Hélas, les exemples abondent de désordres montrant que l’on est déjà dans une situation de sinistre tendant à s’aggraver dans une fuite en avant chaotique, toujours plus difficile à contenir, voire à corriger :
– Sabotage du service des grands brûlés.
– Suppression et remplacement inadapté des urgences de Mangot Vulcin
– Allongement des durées d’attente aux urgences.
– Manquements flagrants aux mesures d’hygiène dans des locaux vétustes et encombrés.
– Échec à la lutte contre les maladies nosocomiales atteignant d’inquiétants sommets.
– Absence de trésorerie et donc impossibilité de régler les fournisseurs dans des délais décents (et donc de les garder).
– Ruptures de stocks de médicaments, de chimiothérapie, de réactifs pour le labo, de produits d’entretien, de lingerie, de fournitures administratives, de produits alimentaires, etc.
– Pannes des équipements médicaux courants (fibroscopes, instruments chirurgicaux, respirateurs de réanimation et de pédiatrie, électrocardiographes, etc.)
– Fermetures de lits d’hospitalisation.
– Transfert abracadabrant de la psychiatrie de Colson à Mangot Vulcin.
– Fermeture improvisée de la majorité des salles d’opération, non conformes.
– Non remplacement des agents en congé de maternité.
– Impossibilité de respecter les programmes de vacances des personnels.
– Épuisement des équipes soignantes.
– Fuite des personnels de plus en plus nombreux à rechercher une autre affectation.
– Etc.
En générant de fatales baisses d’activité, ces innombrables et quotidiennes carences inscrites dans le cadre général de la T2A (tarification à l’activité), ne peuvent qu’amplifier un gouffre financier servant de prétexte pour alimenter la spirale destructrice du service public de santé. Parallèlement, captant logiquement les activités les plus rentables tout en échappant aux contraintes du service public, le secteur privé voit s’ouvrir un boulevard encore plus rémunérateur pour ses actionnaires. Avec, pour les maîtres d’œuvre de la débâcle, la satisfaction blasée du devoir accompli. Leur réponse aux critiques est désormais invariable : « ce n’est pas moi, c’est les autres… »
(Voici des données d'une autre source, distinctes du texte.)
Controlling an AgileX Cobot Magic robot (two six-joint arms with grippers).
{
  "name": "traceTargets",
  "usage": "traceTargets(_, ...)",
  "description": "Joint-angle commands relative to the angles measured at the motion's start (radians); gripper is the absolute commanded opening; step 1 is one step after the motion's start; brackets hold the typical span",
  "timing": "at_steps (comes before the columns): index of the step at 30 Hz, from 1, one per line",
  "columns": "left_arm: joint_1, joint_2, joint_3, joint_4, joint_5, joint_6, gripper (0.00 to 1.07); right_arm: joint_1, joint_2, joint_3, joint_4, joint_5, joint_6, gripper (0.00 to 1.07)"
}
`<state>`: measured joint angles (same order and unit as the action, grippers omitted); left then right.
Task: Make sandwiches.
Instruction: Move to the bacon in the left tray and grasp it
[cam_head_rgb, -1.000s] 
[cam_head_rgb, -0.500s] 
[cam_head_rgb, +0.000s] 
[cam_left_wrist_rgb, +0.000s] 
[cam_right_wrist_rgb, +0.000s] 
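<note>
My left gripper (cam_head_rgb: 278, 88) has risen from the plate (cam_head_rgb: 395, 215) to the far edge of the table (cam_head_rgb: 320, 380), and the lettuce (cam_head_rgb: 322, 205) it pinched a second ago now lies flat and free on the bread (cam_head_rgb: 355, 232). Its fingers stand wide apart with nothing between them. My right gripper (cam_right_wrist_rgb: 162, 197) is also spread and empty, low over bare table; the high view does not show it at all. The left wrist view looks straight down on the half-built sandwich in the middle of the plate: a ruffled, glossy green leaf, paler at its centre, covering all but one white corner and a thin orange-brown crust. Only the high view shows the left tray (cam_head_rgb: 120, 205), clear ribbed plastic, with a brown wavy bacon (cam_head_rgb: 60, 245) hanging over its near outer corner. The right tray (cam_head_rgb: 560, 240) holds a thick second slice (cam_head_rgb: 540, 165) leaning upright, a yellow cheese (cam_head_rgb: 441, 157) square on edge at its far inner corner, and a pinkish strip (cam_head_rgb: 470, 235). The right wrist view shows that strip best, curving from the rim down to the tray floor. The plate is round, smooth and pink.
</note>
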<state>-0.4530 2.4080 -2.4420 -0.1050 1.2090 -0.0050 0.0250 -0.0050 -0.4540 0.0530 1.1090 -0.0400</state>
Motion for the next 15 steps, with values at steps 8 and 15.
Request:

Aujourd’hui, conscients des difficultés que traverse le mouvement syndical dans la santé dans un tel contexte, nous lui apportons notre total soutien.
Nous appelons au renforcement, à l’élargissent de l’initiative prise par des syndicats, des associations et des organisations politiques – dont le GRS – pour construire un Collectif)martiniquais) pour) notre) santé. Au delà, pour impulser un puissant mouvement social et populaire pour sauver l’hôpital public. Le Brésil nous montre la voie. Seule l’alliance du mouvement syndical, des partis fidèles aux intérêts de la population, des élus et de la population elle-même, nous permettra d’arrêter la casse et d’aller de l’avant pour le bien être de toutes et de tous.